Doheny was also implicated in the Teapot Dome Scandal in the 1920s and charged
with bribing the Secretary of the Interior, Albert Fall. Doheny’s son, Ned, and his friend Hugh
Plunkett, were also accused of wrongdoing.
In 1929, after an argument, Ned shot Plunkett and then himself, although
there is some confusion regarding the case that was never resolved. Although he was acquitted, the scandal and
its consequences weighed heavily on the elder Doheny and he never
recovered. Mrs. Doheny tried to shield
her husband from further scrutiny and tragedy, and he died a recluse of natural
causes in 1935. His wife allegedly
destroyed hundreds of documents to avoid further damage to her husband’s
legacy.
After Mrs. Doheny died,
she willed her estate and all its furnishings and belongings to the Archdiocese
of Los Angeles. The cardinal at the
time, James Francis McIntyre, entrusted the Doheny Mansion and estate to the
Sisters of St. Joseph of Carondelet, the founders of Mount Saint Mary’s
University. The gated property and
mansions opened shortly thereafter as the Doheny campus of the college.
But what happened to
the library of near priceless manuscripts and books? Mrs. Doheny left everything to the
Archdiocese and the seminary north of Los Angeles with the stipulation that
nothing be done with the collection until 25 years after her death. At that time, the gift would be unrestricted
and its disposition would be up to the Archdiocese. Roger Mahony, the Archbishop in 1983, decided
to liquidate the collection to fund “religious and educational purposes,”
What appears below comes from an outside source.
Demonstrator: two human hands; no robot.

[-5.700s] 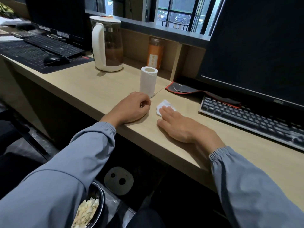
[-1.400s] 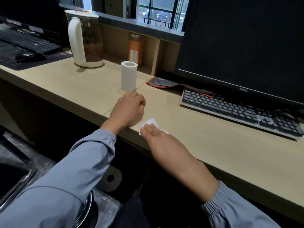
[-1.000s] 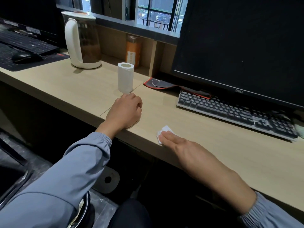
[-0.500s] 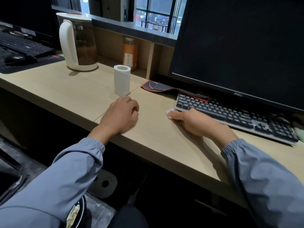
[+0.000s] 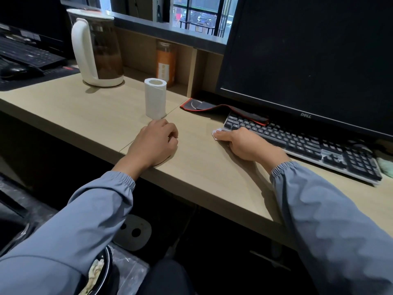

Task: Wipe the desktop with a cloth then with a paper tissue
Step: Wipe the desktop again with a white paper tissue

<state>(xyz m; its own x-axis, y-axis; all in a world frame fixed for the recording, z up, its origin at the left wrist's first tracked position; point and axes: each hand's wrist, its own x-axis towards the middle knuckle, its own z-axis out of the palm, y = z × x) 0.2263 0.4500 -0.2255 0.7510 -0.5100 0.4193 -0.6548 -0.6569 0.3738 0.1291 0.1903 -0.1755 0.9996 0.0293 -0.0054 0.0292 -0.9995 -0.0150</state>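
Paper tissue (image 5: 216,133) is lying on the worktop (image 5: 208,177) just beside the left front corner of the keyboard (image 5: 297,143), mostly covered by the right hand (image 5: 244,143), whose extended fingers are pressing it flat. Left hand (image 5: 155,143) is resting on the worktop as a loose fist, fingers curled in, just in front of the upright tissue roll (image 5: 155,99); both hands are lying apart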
according to The New York Times. “A full 90 percent of the library is secular
items and not religious or religious-historical works,” Mahoney said. As for the Gutenberg Bible, “The number of
scholars who see it averages 50 to 60 a year.
The book has to be inside the vault, the gate has to be locked and we
have to have two armed guards present.
Insurance restrictions are now so severe that we can no longer obtain
insurance coverage on the full value of the collections.” Mahoney went on to complain about the high
cost of educating seminarians at St. John’s, but the diocese netted over $30
million dollars to fund that institution, according to most experts.
The books and
manuscripts were sold off to collectors all over the world, many of whom sold
the materials to Mrs. Doheny in the first place. I dream of one day walking into a book shop
somewhere in the world and opening a volume to find Carrie Estelle Doheny’s
simple green leather book plate: “Ex libris:
Estelle Doheny. For now, I am
left to wander around the mansion in West Adams and wonder which rooms were graced
with her shelves of precious books.
Where did she sit and read? When
I have been on the Doheny campus at night, I’ve often wondered if somebody, in
those long ago early days of the 20th century, walked down Chester
Place and saw a lamp on in the mansion and a woman poring over a lost tome,
both ghosts of another era, relics of another age.